GOAL OF THE EXERCISE:
Going line by line through the records below, count those with the word "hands" and give only the count.

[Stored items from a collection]

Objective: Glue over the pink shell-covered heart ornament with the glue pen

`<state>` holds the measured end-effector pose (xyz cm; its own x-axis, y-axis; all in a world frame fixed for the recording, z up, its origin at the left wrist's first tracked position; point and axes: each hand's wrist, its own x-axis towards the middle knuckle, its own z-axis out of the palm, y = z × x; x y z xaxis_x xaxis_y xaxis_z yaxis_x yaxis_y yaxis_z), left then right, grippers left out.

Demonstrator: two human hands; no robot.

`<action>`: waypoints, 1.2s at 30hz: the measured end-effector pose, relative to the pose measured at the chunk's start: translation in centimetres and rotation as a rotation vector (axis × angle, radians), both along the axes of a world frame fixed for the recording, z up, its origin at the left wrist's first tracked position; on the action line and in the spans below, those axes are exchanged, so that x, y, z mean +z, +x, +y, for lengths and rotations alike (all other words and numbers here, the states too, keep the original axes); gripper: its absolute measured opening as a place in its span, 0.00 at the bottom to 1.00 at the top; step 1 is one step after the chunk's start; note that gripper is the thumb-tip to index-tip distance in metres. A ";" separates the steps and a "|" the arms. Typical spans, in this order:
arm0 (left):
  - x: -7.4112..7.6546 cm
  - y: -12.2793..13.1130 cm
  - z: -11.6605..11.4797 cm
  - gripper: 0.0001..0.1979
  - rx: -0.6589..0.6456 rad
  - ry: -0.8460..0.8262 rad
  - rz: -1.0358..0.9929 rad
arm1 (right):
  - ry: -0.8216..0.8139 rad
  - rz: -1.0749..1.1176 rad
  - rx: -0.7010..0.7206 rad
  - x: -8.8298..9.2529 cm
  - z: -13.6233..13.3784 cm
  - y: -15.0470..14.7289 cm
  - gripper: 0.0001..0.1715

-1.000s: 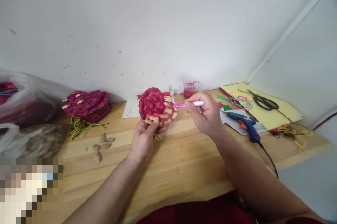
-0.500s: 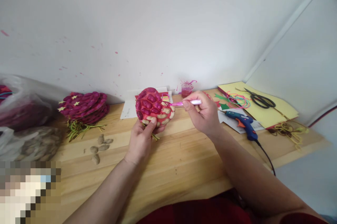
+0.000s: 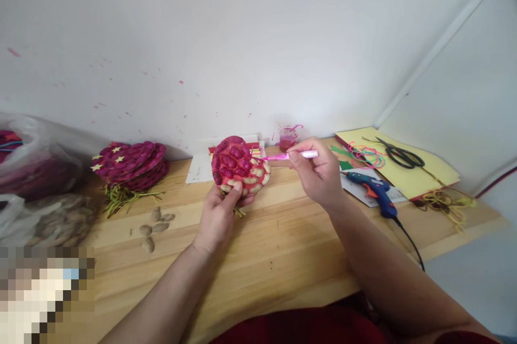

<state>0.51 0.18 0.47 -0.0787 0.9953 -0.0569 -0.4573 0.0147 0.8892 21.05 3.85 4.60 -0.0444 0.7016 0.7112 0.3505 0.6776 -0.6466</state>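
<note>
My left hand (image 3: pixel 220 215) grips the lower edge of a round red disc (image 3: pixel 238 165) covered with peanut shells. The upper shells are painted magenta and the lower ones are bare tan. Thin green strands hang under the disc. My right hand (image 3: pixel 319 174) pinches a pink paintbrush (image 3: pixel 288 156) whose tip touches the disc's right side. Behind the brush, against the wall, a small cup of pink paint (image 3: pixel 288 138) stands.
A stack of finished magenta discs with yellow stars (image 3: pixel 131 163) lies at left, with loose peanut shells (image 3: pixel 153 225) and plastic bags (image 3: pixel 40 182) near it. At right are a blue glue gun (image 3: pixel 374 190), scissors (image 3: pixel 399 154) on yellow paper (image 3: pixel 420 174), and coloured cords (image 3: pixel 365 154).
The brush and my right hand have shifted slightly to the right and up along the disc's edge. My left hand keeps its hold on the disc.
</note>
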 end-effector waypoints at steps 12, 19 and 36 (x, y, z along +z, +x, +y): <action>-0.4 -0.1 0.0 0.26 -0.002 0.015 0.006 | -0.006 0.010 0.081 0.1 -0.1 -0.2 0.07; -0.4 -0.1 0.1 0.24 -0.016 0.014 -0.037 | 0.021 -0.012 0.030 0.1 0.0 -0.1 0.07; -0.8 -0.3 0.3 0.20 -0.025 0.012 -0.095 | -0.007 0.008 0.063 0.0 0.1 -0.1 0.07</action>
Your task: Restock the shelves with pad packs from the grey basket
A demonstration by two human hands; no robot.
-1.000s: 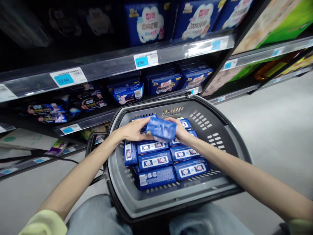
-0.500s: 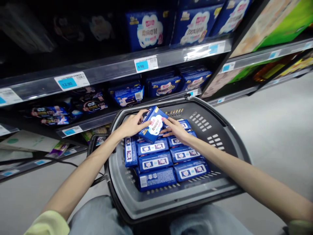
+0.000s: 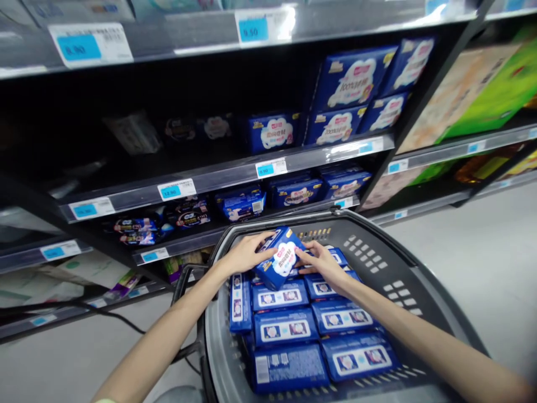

RESULT OF THIS EXERCISE:
2